### [Your objective]
The answer must be a single number: the count of lines in the records below that contain the word "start".

### [Supplied material]
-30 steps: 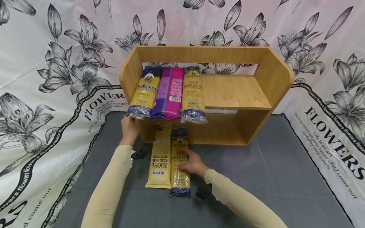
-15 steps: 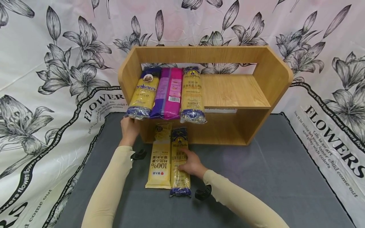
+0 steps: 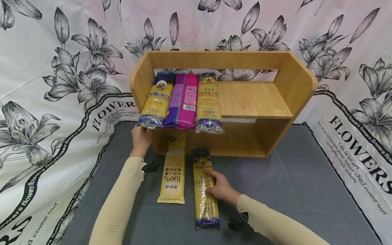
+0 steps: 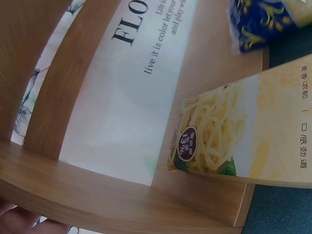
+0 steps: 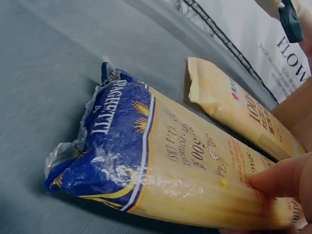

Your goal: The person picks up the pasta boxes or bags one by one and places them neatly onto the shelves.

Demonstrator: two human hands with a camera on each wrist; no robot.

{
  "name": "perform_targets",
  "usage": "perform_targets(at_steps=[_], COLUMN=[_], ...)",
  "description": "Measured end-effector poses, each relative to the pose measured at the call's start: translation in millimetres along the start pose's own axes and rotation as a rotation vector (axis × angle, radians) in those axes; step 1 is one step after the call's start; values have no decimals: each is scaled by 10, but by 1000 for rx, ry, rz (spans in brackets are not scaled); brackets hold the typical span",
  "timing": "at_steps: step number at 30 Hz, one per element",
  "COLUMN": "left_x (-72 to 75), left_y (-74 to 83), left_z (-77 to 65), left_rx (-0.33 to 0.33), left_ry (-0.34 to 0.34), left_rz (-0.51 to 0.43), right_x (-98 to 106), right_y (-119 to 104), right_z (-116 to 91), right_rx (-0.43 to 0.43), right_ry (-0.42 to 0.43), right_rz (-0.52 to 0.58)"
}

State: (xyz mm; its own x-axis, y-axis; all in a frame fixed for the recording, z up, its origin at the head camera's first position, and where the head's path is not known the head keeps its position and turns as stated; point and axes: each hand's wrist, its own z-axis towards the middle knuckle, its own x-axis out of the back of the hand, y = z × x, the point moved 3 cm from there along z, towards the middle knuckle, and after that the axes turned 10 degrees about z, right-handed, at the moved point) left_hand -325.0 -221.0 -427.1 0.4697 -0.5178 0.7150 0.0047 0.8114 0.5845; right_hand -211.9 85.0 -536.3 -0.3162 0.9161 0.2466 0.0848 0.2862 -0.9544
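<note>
My right hand (image 3: pixel 223 187) holds a yellow pack of spaghetti (image 3: pixel 202 204) with blue ends by its right side, thumb and fingers across its width. In the right wrist view the blue end of this spaghetti pack (image 5: pixel 117 141) points away from the thumb. To its left lies a pale yellow pasta pack (image 3: pixel 173 180), its far end inside the shelf's lower level. My left hand (image 3: pixel 141 140) grips the left side of the wooden shelf (image 3: pixel 269 136); the left wrist view shows only a few fingers (image 4: pixel 29 223) beyond the board's edge.
On the upper level lie a yellow and dark blue pasta pack (image 3: pixel 157 98), a pink and purple pack (image 3: pixel 183 98) and another yellow spaghetti pack (image 3: pixel 209 102), their near ends overhanging the board. Grey cloth (image 3: pixel 291 197) covers the table. Flower-printed fabric (image 3: pixel 92 51) hangs behind.
My right hand has drawn the spaghetti pack toward me and to the right, out of the lower level and apart from the pale yellow pack. My left hand stays at the shelf's side.
</note>
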Motion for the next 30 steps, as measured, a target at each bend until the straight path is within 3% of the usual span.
perform_targets(at_steps=[16, 22, 30], left_x=[14, 24, 12], left_y=[25, 32, 24], left_z=[-14, -14, -16], left_rx=[8, 6, 16], left_ry=[-1, -5, -12], left_rz=[-3, -6, -10], right_x=[737, 1052, 1417], right_y=[134, -13, -393], right_z=[-655, -869, -1060], right_rx=[-24, 4, 63], right_ry=[-138, -167, -228], right_rz=[150, 260, 394])
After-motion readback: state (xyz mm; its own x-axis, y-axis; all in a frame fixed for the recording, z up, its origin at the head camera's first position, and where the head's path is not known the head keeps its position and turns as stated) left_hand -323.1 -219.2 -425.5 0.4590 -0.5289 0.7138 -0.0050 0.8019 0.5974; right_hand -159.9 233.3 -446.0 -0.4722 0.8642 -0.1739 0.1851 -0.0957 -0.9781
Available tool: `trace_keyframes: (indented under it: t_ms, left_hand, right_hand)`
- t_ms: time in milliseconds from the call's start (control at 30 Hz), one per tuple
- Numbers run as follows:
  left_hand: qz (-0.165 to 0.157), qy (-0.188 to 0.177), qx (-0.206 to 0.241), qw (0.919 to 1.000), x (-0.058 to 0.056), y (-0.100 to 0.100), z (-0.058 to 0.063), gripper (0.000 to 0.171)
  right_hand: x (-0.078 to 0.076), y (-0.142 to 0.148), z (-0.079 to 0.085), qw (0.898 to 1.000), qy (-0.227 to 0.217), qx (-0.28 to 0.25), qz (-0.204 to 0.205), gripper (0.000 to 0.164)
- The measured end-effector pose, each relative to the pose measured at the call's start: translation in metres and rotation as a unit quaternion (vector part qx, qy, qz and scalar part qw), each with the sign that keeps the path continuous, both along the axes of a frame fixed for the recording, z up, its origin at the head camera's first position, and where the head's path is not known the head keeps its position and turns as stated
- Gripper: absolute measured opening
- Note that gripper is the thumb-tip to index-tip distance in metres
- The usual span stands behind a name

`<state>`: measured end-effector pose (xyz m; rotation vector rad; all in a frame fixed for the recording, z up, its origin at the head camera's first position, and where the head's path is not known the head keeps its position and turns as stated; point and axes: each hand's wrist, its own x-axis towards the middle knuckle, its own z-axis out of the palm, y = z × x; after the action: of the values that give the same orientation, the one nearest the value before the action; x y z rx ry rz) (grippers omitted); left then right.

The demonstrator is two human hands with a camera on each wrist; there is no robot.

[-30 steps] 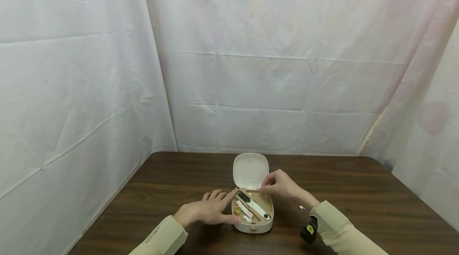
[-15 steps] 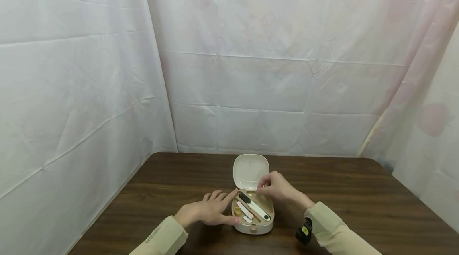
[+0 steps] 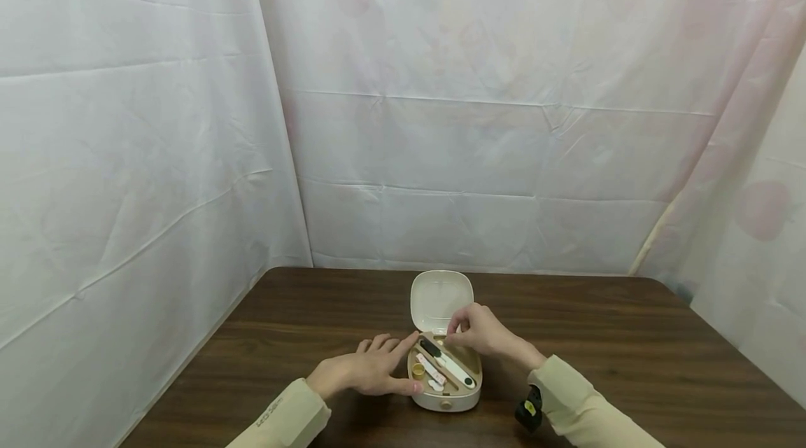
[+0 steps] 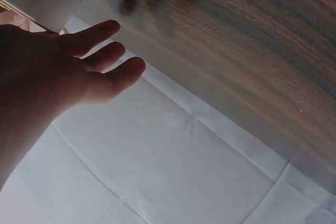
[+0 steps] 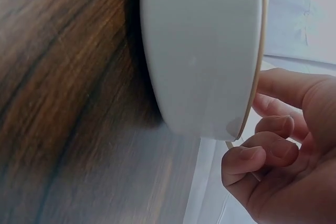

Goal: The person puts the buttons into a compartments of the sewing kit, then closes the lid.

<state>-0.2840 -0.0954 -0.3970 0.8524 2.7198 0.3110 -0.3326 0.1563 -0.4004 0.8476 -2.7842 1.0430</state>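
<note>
A small white box (image 3: 431, 402) stands on the table, its lid (image 3: 437, 297) tipped up at the back. In its beige inner tray (image 3: 464, 350) lie a white tool with a black end (image 3: 456, 369), a pink-and-white strip (image 3: 430, 368), a gold ring-shaped piece (image 3: 418, 370) and a white cloud-shaped piece (image 3: 435, 385). My left hand (image 3: 371, 369) spreads its fingers along the box's left side, index and thumb at the rim. My right hand (image 3: 483, 331) reaches over the tray's back, thumb and index together, other fingers curled; I cannot tell whether it pinches something.
The dark wooden table (image 3: 604, 336) extends on both sides of the box. Pale cloth curtains (image 3: 415, 126) hang behind the table and at the left and right. A black wrist device (image 3: 530, 409) sits under my right sleeve.
My right hand has moved slightly left along the back of the tray, near the lid's hinge. The left hand and the box have stayed in place.
</note>
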Motion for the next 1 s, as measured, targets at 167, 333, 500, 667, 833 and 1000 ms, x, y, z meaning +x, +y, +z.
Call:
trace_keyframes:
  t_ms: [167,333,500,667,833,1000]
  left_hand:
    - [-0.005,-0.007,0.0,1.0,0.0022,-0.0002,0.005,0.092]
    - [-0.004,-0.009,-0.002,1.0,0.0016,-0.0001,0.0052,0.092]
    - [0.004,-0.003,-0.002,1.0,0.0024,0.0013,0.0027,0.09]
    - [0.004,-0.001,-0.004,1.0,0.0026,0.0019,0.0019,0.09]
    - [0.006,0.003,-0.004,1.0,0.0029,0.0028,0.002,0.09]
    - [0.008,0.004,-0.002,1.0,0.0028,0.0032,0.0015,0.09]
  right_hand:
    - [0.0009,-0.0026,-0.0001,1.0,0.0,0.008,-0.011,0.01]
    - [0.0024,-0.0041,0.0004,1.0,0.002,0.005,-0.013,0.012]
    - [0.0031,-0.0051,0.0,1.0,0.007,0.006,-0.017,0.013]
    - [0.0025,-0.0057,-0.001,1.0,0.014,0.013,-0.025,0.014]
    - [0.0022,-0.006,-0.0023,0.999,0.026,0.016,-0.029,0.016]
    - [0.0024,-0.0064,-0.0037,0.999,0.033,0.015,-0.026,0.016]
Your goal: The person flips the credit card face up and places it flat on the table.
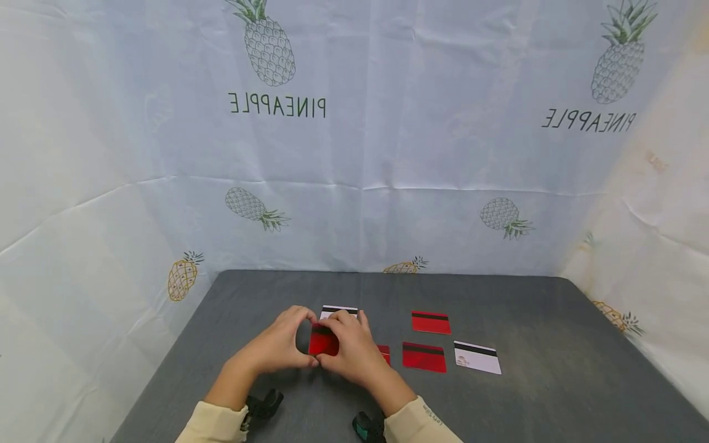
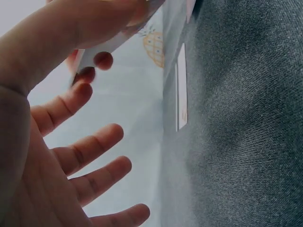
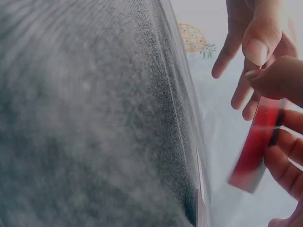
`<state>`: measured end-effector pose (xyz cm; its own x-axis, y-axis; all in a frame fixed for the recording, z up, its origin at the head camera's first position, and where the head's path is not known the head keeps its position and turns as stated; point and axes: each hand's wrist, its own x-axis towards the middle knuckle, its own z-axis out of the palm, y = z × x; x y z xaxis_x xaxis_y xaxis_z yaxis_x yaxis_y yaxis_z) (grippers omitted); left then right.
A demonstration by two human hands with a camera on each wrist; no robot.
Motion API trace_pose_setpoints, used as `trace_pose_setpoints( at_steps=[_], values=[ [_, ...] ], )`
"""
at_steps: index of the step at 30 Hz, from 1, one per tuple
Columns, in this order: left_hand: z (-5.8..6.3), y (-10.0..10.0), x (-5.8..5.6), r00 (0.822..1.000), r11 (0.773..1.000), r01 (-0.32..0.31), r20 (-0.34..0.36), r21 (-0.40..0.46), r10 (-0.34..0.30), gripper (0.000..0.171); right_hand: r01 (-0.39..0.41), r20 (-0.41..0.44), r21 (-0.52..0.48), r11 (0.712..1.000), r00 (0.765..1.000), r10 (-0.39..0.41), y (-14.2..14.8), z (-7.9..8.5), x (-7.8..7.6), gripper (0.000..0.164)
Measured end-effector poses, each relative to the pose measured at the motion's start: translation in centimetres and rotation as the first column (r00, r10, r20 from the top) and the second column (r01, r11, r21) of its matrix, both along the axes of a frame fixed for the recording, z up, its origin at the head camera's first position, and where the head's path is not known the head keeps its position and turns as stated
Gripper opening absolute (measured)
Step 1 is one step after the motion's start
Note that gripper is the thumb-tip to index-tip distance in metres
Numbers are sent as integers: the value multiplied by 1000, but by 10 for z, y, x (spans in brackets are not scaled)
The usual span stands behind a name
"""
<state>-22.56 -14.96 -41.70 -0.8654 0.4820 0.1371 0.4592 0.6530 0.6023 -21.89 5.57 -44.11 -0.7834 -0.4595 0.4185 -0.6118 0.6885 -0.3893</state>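
A red card (image 1: pixel 323 346) with a dark stripe is held up between both hands above the grey table. My left hand (image 1: pixel 279 346) curves its thumb and index finger to the card's left side; its other fingers (image 2: pixel 99 143) are spread apart in the left wrist view. Gripping the same card from the right, my right hand (image 1: pixel 354 349) has its thumb on one edge and fingers on the opposite edge. In the right wrist view, the two thumbs meet near one end of the card (image 3: pixel 255 142). Behind the hands lies a white striped card (image 1: pixel 339 310), partly covered.
A red card (image 1: pixel 384 352) shows partly beside my right wrist. Farther right lie two red cards, one behind (image 1: pixel 431 322) and one in front (image 1: pixel 423 358), and a white card (image 1: pixel 477 358). A pineapple-print cloth (image 1: pixel 365 147) surrounds the grey table (image 1: pixel 554 369).
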Motion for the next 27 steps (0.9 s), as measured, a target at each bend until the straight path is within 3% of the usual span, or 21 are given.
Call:
trace_pose_setpoints(
  at_steps=[5,9,13,18,20,23,27],
  values=[
    [0,0,-1,1000,1000,-11,24,-11,11,65,-47,50,-150,988,997,55,4,-1,-2,55],
    [-3,1,-4,1000,1000,-8,12,-22,8,70,-120,115,-284,951,981,158,5,-1,-4,55],
    [-7,2,-4,1000,999,-3,-12,-32,3,72,-151,220,-405,902,941,256,6,-3,-5,56],
    [-11,2,-4,1000,999,-29,8,-32,29,69,-104,348,-517,850,881,320,6,-5,-4,57],
    [-11,2,-5,999,999,-41,16,-31,42,67,-87,371,-543,835,867,332,6,-5,-5,56],
    [-11,0,-6,998,998,-59,24,-25,60,63,-67,387,-548,834,863,323,7,-5,-6,56],
    [-11,-6,-8,996,996,-83,37,-6,84,59,-38,375,-491,870,893,250,8,-6,-7,56]
  ],
)
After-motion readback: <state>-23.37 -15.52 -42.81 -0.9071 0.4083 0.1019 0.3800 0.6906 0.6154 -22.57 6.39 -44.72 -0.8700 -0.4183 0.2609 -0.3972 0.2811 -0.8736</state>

### [Task answer]
5